When the decedent died on January 13, 1980, a domiciliary of Massachusetts, he owned three separate interests in oil and gas "leases." "Lease" is a term used loosely in the oil and gas industry to designate a variety of relationships between investors and landowners. (1) He had a "royalty interest" in an oil and gas lease relating to land in New Mexico. Under the terms of this lease he was designated as one of two "lessors" who were entitled to receive one-eighth of the oil produced or, at the lessee's option, one-eighth of the proceeds of the sale of the oil produced, and one-eighth of the proceeds of the sale of gas produced. (2) He had a "working interest" in an oil and gas lease relating to land in Texas, which interest he obtained by assignment from the lessee. Under the terms of this lease, the lessee, in exchange for payment of rents and royalties to the lessor, was entitled to explore, develop, and operate the land for the purpose, essentially, of producing oil, gas, and other minerals. (3) And he had an "overriding royalty interest" in an oil and gas lease, also relating to land in Texas, which interest he obtained by assignment from an overriding royalty interest holder under the original oil and gas lease. The decedent's "working interest" and "overriding royalty interest" are each set forth in a "division order" specifying the nature of the interest and the fractional share.
The three underlying leases are form documents, similar in content. They all "grant, lease and let exclusively," and the New Mexico lease also "demises," the land described for the purpose of exploration and production of oil and gas. Each is for a five-year term and "thereafter" so long as minerals are produced. Royalties accrue to the lessor as a fractional share of production, the lessee having the option to purchase that share at market price. Lessors and lessees have full rights of assignment. A lessee may surrender or abandon the lease, whereupon the interest in all minerals reverts to the lessor. Except to the extent of the rights of a lessor to royalties, the lessee owns the minerals produced. The lessee has the right to make reasonable use of the surface to the extent necessary to obtain the oil and gas.

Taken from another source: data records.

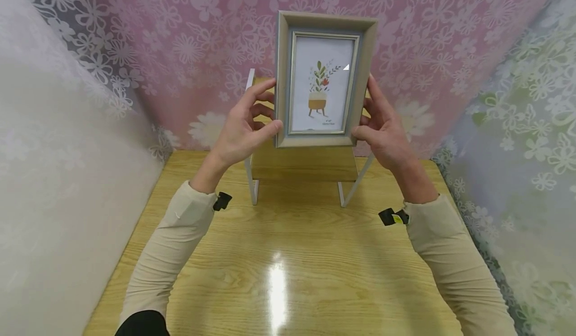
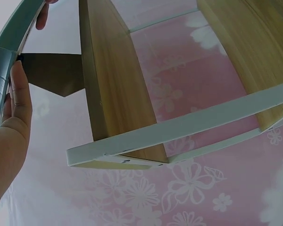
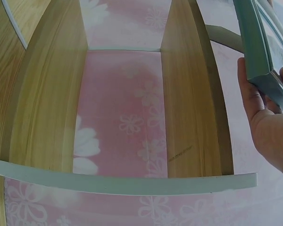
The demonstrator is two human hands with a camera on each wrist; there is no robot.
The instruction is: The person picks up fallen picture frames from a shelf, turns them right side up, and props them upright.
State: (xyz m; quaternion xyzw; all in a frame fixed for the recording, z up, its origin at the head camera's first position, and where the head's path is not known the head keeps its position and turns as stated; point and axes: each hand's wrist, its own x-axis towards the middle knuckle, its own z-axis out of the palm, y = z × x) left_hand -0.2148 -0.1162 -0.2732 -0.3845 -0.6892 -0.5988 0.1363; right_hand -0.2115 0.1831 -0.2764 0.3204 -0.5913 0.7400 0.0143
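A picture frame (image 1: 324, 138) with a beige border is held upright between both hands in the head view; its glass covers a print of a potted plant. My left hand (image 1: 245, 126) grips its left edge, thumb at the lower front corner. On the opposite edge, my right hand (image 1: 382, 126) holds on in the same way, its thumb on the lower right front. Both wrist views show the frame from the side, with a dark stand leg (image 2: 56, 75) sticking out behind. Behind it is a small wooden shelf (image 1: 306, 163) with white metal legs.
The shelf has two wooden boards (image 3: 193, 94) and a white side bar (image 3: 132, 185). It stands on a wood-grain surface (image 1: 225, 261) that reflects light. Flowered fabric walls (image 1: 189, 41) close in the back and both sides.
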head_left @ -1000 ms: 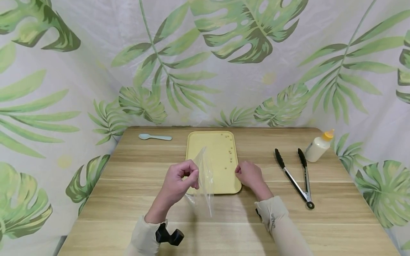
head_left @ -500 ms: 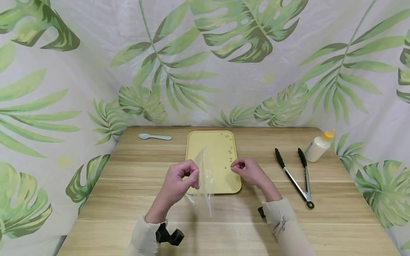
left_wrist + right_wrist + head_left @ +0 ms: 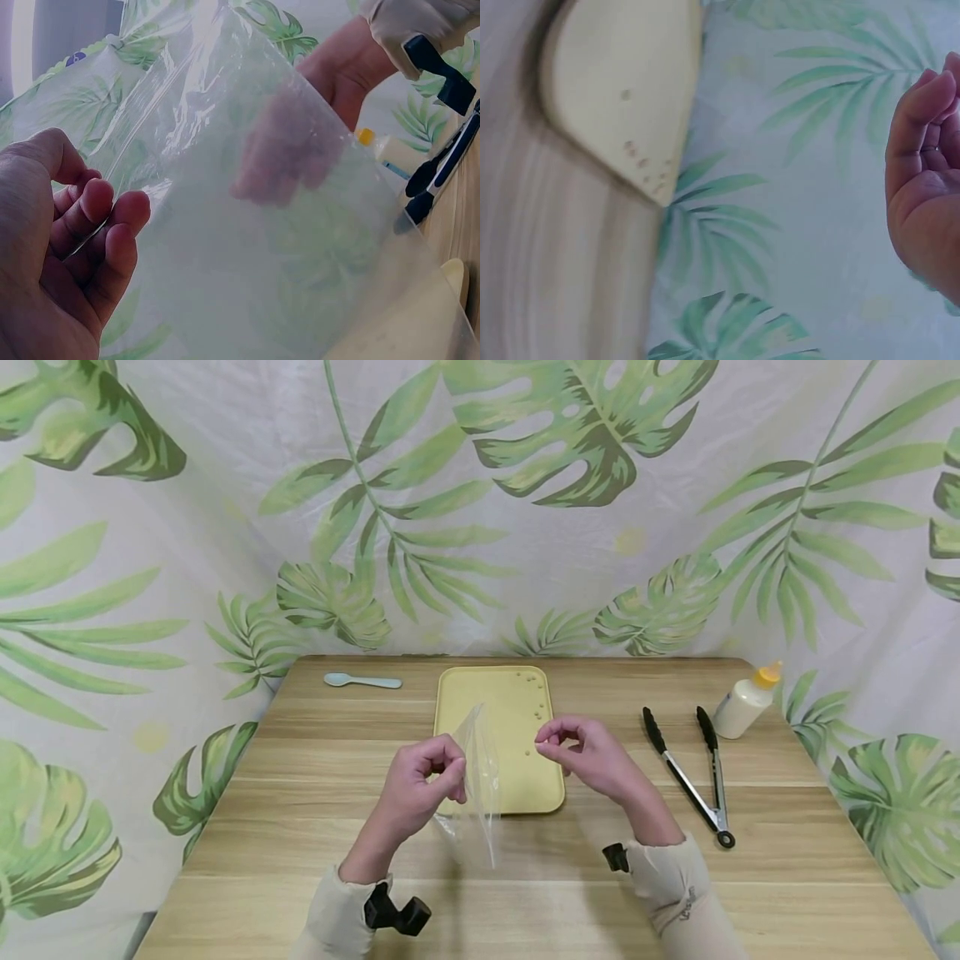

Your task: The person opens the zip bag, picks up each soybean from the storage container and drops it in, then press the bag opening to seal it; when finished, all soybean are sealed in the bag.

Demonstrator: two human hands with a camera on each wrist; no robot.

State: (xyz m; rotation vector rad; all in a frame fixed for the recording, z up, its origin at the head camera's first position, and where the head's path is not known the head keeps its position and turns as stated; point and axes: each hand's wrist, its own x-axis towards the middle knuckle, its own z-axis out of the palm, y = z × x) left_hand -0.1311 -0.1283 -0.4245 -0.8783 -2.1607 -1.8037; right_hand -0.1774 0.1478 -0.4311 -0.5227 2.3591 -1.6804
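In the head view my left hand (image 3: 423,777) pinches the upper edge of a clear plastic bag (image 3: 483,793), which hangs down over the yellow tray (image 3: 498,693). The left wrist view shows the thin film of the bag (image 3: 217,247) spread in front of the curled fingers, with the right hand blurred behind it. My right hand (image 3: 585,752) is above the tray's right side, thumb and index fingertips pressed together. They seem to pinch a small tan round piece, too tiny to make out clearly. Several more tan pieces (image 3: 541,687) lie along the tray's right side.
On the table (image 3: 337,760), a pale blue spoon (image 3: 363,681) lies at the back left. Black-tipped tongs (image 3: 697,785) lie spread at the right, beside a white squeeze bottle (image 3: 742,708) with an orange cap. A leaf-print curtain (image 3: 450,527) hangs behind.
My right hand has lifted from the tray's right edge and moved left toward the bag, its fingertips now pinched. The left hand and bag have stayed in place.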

The difference between an "overriding royalty interest" and a "working interest" is that payments to one holding an "overriding royalty interest" are determined without deducting production costs, whereas one who has a "working interest" assumes an obligation to pay production costs. None of the parties makes an issue of the differences among the three types of ownership involved. Although the documentation in the record of the chain of title with regard to the decedent's overriding royalty interest is incomplete, there is no basis for speculation that successive assignments gave assignees something less than the original lessee's interest in the particular fractional share transferred. 3 There is nothing in the record to indicate that either of the States in which the minerals are located is seeking to impose an estate tax on these interests.

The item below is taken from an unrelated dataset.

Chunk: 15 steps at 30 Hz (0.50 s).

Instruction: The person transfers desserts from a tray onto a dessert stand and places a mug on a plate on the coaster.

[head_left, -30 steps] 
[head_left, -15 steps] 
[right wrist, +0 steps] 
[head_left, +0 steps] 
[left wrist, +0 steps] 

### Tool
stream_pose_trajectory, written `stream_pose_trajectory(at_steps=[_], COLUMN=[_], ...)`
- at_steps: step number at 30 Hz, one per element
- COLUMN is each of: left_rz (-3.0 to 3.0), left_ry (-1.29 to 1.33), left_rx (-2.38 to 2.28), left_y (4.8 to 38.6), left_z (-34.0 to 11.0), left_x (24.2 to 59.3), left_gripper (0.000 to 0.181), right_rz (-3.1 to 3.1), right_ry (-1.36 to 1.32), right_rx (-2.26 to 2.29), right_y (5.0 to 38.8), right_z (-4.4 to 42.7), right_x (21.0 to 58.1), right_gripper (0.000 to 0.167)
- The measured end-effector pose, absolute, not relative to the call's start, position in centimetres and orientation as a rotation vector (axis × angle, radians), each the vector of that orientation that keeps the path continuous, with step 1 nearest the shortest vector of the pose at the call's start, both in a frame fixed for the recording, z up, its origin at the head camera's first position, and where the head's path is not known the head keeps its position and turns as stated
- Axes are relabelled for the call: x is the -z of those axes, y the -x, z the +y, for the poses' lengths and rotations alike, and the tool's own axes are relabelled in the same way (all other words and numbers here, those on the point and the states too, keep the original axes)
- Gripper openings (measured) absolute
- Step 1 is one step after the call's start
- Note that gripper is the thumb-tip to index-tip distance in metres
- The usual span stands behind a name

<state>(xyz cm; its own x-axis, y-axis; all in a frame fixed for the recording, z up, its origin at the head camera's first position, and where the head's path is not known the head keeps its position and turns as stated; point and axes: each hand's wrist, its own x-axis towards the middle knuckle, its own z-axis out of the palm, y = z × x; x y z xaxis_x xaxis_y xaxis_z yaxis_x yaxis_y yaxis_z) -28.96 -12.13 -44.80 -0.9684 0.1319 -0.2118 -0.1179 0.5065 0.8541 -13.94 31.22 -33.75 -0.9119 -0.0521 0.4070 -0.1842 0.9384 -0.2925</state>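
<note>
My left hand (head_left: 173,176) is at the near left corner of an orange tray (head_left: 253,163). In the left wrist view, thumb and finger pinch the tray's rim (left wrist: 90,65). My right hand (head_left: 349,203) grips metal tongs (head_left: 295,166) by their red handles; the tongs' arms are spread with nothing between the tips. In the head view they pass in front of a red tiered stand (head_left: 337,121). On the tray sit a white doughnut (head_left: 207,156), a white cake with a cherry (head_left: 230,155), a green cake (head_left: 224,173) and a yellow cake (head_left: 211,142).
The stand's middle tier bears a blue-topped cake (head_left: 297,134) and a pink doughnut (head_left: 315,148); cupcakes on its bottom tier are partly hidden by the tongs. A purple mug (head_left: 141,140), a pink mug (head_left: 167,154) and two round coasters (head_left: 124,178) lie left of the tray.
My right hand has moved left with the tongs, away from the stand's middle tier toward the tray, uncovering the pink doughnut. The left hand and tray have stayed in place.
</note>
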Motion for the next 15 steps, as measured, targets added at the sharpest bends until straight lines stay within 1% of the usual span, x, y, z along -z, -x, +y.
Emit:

For purposes of the Massachusetts estate tax (which replaced the inheritance tax for persons dying on or after January 1, 1976) "gross estate" is defined as
"the federal gross estate, whether or not a federal estate tax return is required to be filed, less the value of real and tangible personal property having an actual situs outside the Commonwealth." G.L. c. 65C, § 1(f ), inserted by St.1975, c. 684, § 74. 4
The Federal gross estate, in turn, is defined in 26 U.S.C. § 2031(a) (1976) as the "value ... of all property, real or personal, tangible or intangible, wherever situated." Thus, real property or tangible personal property located outside of Massachusetts is excluded from a person's Massachusetts gross estate, whereas intangible personal property, regardless of its location, is included.
The property in question has, in varying degrees, aspects of personalty and realty as well as tangibility and intangibility. On the one hand, like securities, the interests entitle the owner to receive monetary payments. On the other hand, they clearly relate to physical substances in the ground which are tangible and usually regarded as parts of the land.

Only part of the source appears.